Store workers get training on mask conflicts
Many retail workers will receive a new sort of preparation for this year’s holiday season: training on how to manage conflicts with customers who resist maskwearing, social distancing and store capacity limits.
The National Retail Federation, a trade group representing about 16,000 retailers, said Thursday that it had teamed with the Crisis Prevention Institute, a company focused on reducing workplace violence, to help retail workers learn how to prevent and deescalate shopper disputes that emerge from pandemic restrictions.
The training puts a spotlight on the unexpected challenges that store workers have been forced to grapple with during the pandemic. Most retailers were early to require masks and distancing in stores, but some shoppers have flouted the rules, putting employees in uncomfortable and sometimes frightening positions.
In the online training, “one of the major scenarios is around an employee asking a customer to wear a mask, and he reacts,” said Adam Lukoskie, vice president of the NRF Foundation, the trade group’s nonprofit arm. “There’s another scenario where a mother and child are there and are upset this gentleman is not wearing a mask so then the employee has to help make peace.”
Susan Driscoll, president of the Crisis Prevention Institute, said the online training program and accompanying COVID-19
Customer Conflict Prevention credential are “really focused on how to engage your thinking brain over your emotional brain.” It teaches employees how to recognize what stage of a crisis a consumer may be in, and what they can do to defuse the situation, she said.

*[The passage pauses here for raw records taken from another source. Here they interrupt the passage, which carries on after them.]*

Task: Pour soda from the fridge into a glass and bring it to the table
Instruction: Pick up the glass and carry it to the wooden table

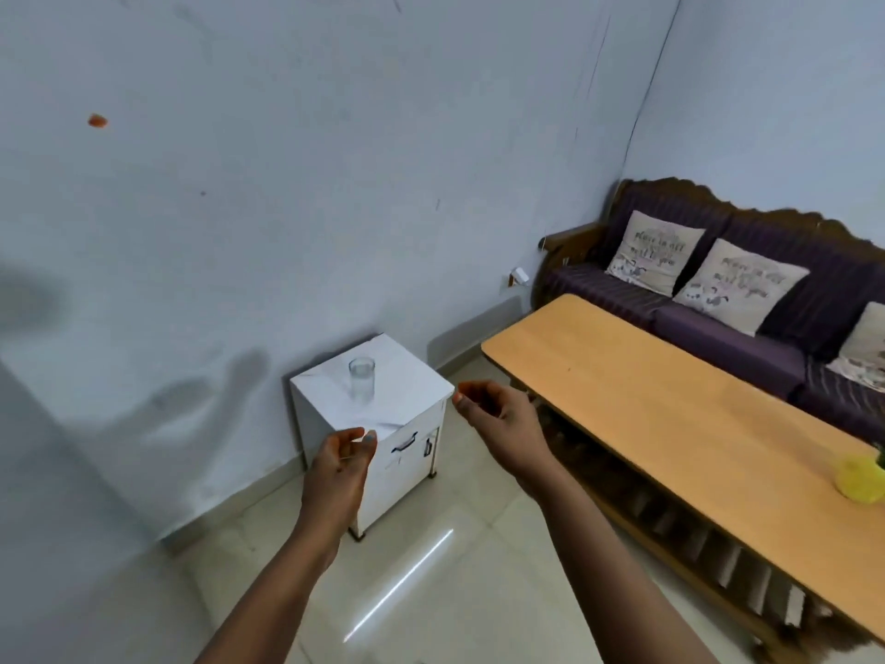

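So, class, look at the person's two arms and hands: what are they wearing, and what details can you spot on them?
Both forearms are bare as far as the picture shows: no sleeves, watch, bracelets or gloves are visible. No rings can be made out. The left hand has a pale blue-grey painted thumbnail. The right hand has fingertips that look orange-red, perhaps polish or stain; the blur prevents telling which.

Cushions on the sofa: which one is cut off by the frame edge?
The rightmost cushion; only part shows at the right edge, unlike the two whole ones left of it.

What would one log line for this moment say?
left hand: empty | right hand: empty | glass: empty, upright on white cabinet | wooden table: no glass yet
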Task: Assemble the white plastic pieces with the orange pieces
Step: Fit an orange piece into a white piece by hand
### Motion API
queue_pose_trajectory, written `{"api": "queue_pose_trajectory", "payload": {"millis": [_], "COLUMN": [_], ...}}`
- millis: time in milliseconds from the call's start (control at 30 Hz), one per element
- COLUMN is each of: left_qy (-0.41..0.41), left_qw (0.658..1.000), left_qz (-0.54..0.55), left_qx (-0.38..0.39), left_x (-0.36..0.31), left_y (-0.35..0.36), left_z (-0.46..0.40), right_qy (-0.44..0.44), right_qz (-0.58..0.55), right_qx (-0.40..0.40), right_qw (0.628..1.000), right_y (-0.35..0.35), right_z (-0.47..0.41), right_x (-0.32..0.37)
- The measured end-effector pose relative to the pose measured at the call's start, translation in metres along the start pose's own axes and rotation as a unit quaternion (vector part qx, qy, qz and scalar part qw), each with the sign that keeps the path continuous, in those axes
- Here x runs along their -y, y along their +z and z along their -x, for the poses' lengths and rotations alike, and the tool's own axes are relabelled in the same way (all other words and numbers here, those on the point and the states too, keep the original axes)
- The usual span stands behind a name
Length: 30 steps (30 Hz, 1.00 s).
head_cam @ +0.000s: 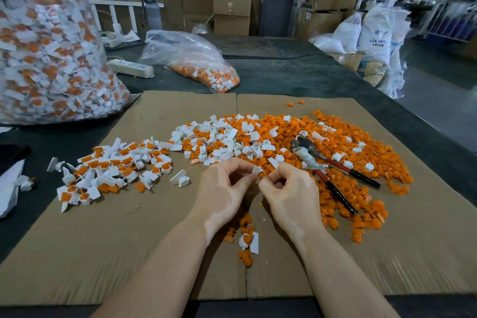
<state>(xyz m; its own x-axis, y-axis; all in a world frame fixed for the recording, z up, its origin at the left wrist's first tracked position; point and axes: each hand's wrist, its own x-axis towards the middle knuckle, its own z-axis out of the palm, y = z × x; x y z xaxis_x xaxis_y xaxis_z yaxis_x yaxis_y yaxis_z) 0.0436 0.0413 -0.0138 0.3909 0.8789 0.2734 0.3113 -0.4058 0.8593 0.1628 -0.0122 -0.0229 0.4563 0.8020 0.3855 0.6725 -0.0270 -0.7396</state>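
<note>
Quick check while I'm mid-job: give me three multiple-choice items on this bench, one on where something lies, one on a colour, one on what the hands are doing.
1. Where do the pliers lie?
A. On the orange pile, at the right
B. Inside the big clear bag
C. Beside the power strip

2. What colour are the plier handles?
A. Blue with yellow
B. Red with black
C. All green

3. What are the hands doing?
A. Both lie flat on the cardboard
B. One holds the pliers
C. Both pinch a small white piece between them

Answers:
1. A: the pliers rest on the loose orange pieces at the right of the cardboard.
2. B: red shafts end in black grips.
3. C: the left hand and right hand meet at the white piece, fingers curled.
</note>
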Motion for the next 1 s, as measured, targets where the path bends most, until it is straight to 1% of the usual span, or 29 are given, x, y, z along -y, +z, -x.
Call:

“It is very practical,” Driscoll said. For example, she said, if a shopper is very distressed, the program offers tips on “how to verbally and nonverbally communicate empathy and support” while masked.
“Say, ‘Would you like to get out of the line and talk this through, or would you like to talk to a manager?’ ” she continued. “Giving them a choice puts them back in control, and you get them out of the way and out of the line from customers and help deescalate the crisis.”